After a couple of weeks in production, though, it was clear we needed more control at the edges—especially anywhere the graph handed work from one Agent to another. The graph was right; routing accuracy was the gap.


Change 1: System messages as just-in-time commands

Early on, a common pattern looked like this: the model called a tool, the tool returned something minimal—often a generic success or failure—and the model continued however it interpreted the next turn. That works for stateless helpers. It does not work as well when the tool is really a navigation primitive: a transfer, a branch decision, a gate that is supposed to deterministically set up the next phase.

For those graph-like transitions, we needed the tool response to do more than confirm execution. We needed it to surface an immediate, explicit instruction—almost a command—about what should happen next. So we introduced system messages: short, authoritative lines tied to specific events in our stack, delivered at the moment the event fires.

For example, once we verified that we were speaking to the right party, we did not want the model to improvise the next move. We wanted a reliable handoff into triage. The tool layer and orchestration could emit a system message in that instant—essentially, “verification succeeded; now transfer to the triage agent”—so the model’s very next reasoning step was anchored to that fact.

That pattern generalized. Anywhere the environment produced a crisp signal (verification, channel preference, a policy outcome, a completed sub-flow), we could attach a just-in-time system message instead of hoping the model would infer the same thing from a vague “OK” string. The progressive disclosure angle is obvious in hindsight: we were no longer relying on the model to remember the implication of a tool result buried in chat history. We were re-disclosing the implication at the moment it mattered.


Change 2: Variable tools (what the model is allowed to see)

The second lever was tool visibility.

We already assigned tools per graph node: each agent got a bundle that matched its job. That was a good baseline, but it was still coarse. In practice, we wanted finer rules: do not even present a tool until its preconditions are true, or hide whole families of tools after the conversation has ruled them out.

A concrete case: if someone told us early that they do not receive SMS at their number, we should stop offering anything that implies texting that channel. The right fix is not only “don’t do it” in the prompt; it is to remove those tools from the model-visible set so they are not competing for attention or getting called by mistake.

We moved toward variable tools: the visible tool list becomes a function of state, not only of node identity. After a particular tool runs, we can reset what is exposed so only the tools that still make sense remain in play. That is progressive disclosure applied to affordances: the model literally cannot reach for a capability we have not disclosed yet, or that we have already retired for this thread.

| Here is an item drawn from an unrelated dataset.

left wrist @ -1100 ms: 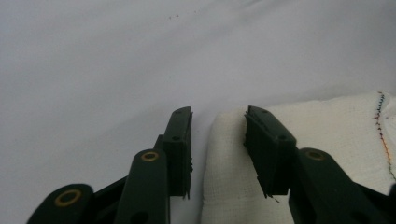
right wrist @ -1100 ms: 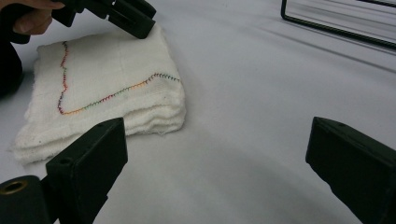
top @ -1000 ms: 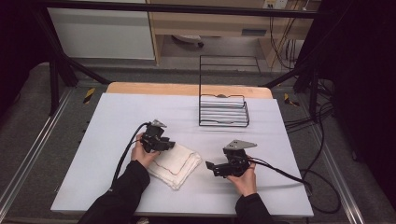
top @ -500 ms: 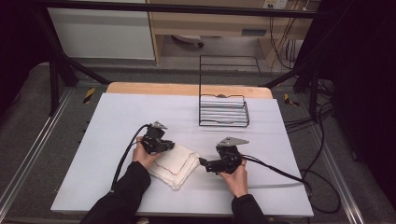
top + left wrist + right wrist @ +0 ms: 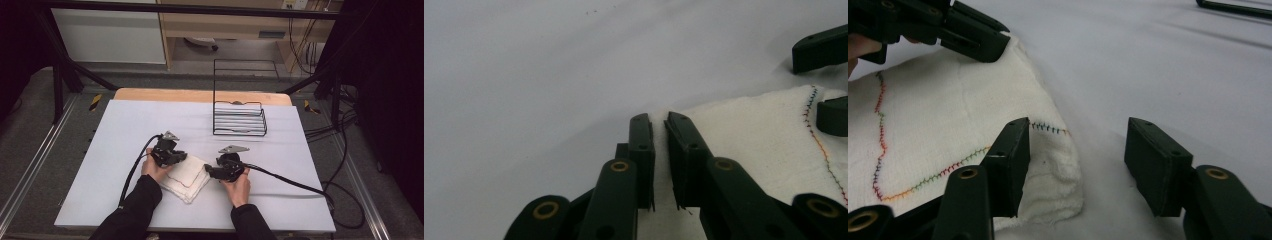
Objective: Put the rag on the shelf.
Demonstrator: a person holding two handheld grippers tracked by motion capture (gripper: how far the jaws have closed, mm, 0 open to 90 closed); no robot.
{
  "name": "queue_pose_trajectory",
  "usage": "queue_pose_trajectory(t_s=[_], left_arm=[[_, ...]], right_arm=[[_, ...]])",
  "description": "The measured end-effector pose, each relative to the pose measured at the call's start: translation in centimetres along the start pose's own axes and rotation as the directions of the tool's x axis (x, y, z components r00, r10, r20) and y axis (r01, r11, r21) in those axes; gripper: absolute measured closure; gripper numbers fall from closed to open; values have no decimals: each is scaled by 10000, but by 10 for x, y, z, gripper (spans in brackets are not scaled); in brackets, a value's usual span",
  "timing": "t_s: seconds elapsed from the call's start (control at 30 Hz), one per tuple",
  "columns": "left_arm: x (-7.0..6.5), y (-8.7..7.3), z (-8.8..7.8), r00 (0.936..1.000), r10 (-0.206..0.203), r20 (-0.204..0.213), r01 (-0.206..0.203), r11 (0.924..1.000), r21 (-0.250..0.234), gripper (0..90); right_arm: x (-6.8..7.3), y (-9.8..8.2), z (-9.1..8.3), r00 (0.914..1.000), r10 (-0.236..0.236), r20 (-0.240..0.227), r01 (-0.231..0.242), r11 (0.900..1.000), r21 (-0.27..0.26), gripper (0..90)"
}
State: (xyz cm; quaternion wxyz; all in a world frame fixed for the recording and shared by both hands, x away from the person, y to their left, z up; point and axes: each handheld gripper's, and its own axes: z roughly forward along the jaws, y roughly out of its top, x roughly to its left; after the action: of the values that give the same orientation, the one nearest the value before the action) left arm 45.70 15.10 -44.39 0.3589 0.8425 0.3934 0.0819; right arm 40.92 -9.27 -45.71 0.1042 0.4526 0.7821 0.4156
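Leftward since a second ago, the right gripper (image 5: 208,171) now reaches the folded white cloth with rainbow stitching (image 5: 187,173) at lower centre, jaws spread astride its corner. The left gripper (image 5: 183,156) pinches the cloth's opposite edge.

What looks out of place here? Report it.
Nothing stands out. The folded white cloth lies flat on the table, and the wire rack stands upright behind it. The left tool is nearly shut at the cloth's edge; the right tool is open at its corner.
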Motion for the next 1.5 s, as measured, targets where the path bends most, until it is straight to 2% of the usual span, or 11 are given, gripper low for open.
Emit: queue_pose_trajectory(t_s=[0.13,0.27,0.4,0.57,0.73,0.97,1.0,1.17,1.3,1.43,1.5], left_arm=[[0,-1,0,10000,-68,41,69,9999,-101,804],[1,-1,0,9998,-180,89,181,9998,-120,803],[2,0,-1,9995,-300,77,300,9995,-78,806],[1,0,-2,9992,-407,52,408,9991,-139,815],[0,-1,-7,9986,-517,67,519,9980,-365,819],[0,-3,-29,9967,-682,445,728,9909,-1130,822],[-1,-3,-37,9970,-609,475,670,9881,-1383,822],[-2,-6,-54,9970,-583,518,672,9790,-1924,823],[-3,-7,-62,9974,-562,460,648,9748,-2136,824],[-7,-7,-72,9982,-496,337,565,9666,-2501,825],[-9,-7,-76,9984,-474,323,543,9620,-2677,825]], right_arm=[[2,-3,0,9998,-173,119,174,9998,-83,487],[9,-5,-5,9998,218,-36,-217,9995,244,625],[12,-7,-6,9993,361,-98,-358,9990,280,665],[15,-8,-6,9949,979,-232,-971,9947,350,775],[15,-8,-8,9942,1049,-239,-1043,9942,264,823],[16,-1,-21,9953,675,-694,-704,9967,-397,828],[17,2,-26,9954,408,-869,-467,9966,-680,828],[22,8,-35,9940,-144,-1088,35,9950,-1000,829],[24,11,-39,9919,-496,-1170,349,9916,-1246,830],[29,17,-46,9881,-996,-1173,782,9815,-1746,829],[29,20,-48,9871,-1034,-1221,791,9788,-1890,830]])
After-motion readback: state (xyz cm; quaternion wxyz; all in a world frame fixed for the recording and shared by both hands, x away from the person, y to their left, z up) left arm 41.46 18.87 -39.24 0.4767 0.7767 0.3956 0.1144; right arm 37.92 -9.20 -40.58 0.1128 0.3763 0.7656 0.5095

Together with sharper system messages, this reduced accidental tool calls and made routing decisions look less like fuzzy inference and more like following a gated workflow.


What we got out of it

Neither idea was a rewrite of the graph. They were targeted upgrades to how we disclosed state and capability at transitions.

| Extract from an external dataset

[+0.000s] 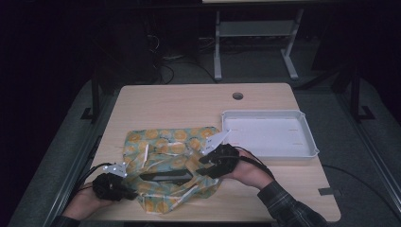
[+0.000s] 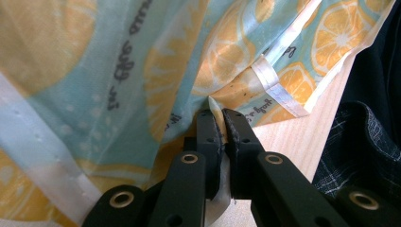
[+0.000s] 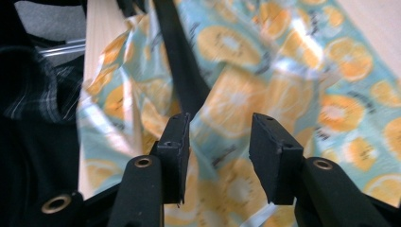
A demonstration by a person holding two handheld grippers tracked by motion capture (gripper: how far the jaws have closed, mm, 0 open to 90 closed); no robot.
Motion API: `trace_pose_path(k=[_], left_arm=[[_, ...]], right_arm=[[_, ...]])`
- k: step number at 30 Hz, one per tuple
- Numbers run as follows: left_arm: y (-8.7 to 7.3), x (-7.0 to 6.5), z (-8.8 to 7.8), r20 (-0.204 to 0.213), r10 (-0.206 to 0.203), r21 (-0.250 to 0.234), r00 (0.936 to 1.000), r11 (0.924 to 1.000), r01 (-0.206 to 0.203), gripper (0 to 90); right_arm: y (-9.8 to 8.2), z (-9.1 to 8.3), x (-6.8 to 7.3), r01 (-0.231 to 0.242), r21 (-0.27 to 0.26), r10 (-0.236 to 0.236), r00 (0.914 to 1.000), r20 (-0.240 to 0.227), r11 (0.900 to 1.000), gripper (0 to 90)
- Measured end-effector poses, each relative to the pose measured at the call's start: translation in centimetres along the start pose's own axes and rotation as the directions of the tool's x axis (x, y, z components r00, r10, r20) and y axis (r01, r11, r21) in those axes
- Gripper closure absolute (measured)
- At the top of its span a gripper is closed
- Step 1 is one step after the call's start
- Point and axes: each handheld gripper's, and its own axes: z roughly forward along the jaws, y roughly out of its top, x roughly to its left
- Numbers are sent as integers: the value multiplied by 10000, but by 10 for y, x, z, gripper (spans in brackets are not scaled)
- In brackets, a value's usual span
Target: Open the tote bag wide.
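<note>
Plastic bag (image 1: 170,165): left tongs (image 2: 220,124) pinch its edge to anchor it, right tongs (image 3: 217,142) spread just above, nothing between them

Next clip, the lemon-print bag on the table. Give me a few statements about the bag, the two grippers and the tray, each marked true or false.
1. The left gripper is shut on an edge of the lemon-print bag. True.
2. The right gripper clamps the bag. False: its jaws stand apart above the bag with nothing pinched between them.
3. The white tray holds the bag. False: the tray is bare, and the bag lies on the table to the tray's left.
4. A dark strip lies along the bag between the two grippers. True.
5. The bag hangs over the table's far edge. False: it lies at the near half of the table, by the person's hands.
</note>
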Motion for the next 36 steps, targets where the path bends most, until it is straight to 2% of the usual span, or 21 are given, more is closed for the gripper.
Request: trace_pose_path(k=[3,6,7,10,12,13,15,19,22,30,32,36], left_arm=[[0,1,0,5,55,-15,10000,10000,-55,849],[0,1,0,13,76,23,10000,10000,-76,849],[0,1,0,10,76,21,10000,10000,-76,849],[0,0,0,8,50,2,10000,10000,-50,849],[0,1,0,12,78,21,10000,10000,-78,849],[0,1,0,13,86,19,10000,10000,-86,849],[0,1,0,12,88,27,10000,10000,-88,849],[0,1,0,2,99,18,10000,9999,-99,849],[0,1,0,-1,86,9,10000,10000,-86,849],[0,0,0,-3,77,29,10000,10000,-77,849],[0,0,0,-6,81,36,10000,10000,-81,849],[0,0,0,-7,76,41,10000,10000,-76,849]], right_arm=[[5,-6,-4,-219,-316,223,9997,126,9993,562],[9,-7,-8,-555,-339,564,9980,269,9979,558],[9,-5,-11,-391,-322,404,9984,396,9987,558],[9,5,-15,-617,-130,622,9971,435,9980,558],[9,12,-20,-366,-69,369,9982,475,9993,566],[10,15,-19,-730,-28,731,9966,380,9973,574],[10,21,-23,-472,40,470,9980,417,9989,619],[11,27,-25,-453,139,449,9986,266,9989,778],[12,28,-26,-366,194,361,9990,270,9991,863],[11,22,-29,-341,-65,343,9988,358,9994,893],[11,19,-30,-610,-155,616,9972,413,9980,893],[10,19,-35,-720,-127,727,9948,707,9973,894]])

Routing reliability moved up sharply—fewer wrong turns at handoffs, fewer calls that were valid in isolation but wrong in sequence. Tool-call accuracy improved alongside that, and the conversations themselves felt more grounded: less thrashing, less “helpful” behavior that ignored something we had already established.

If there is a single lesson I would repeat on the next agentic project, it is this: progressive disclosure is not only about how much text you put in the window. It is about when you inject instructions, and what you allow the model to even consider doing. System messages and variable tools were our way of making that explicit in code—and it made the graph feel finally as precise as we had intended it to be.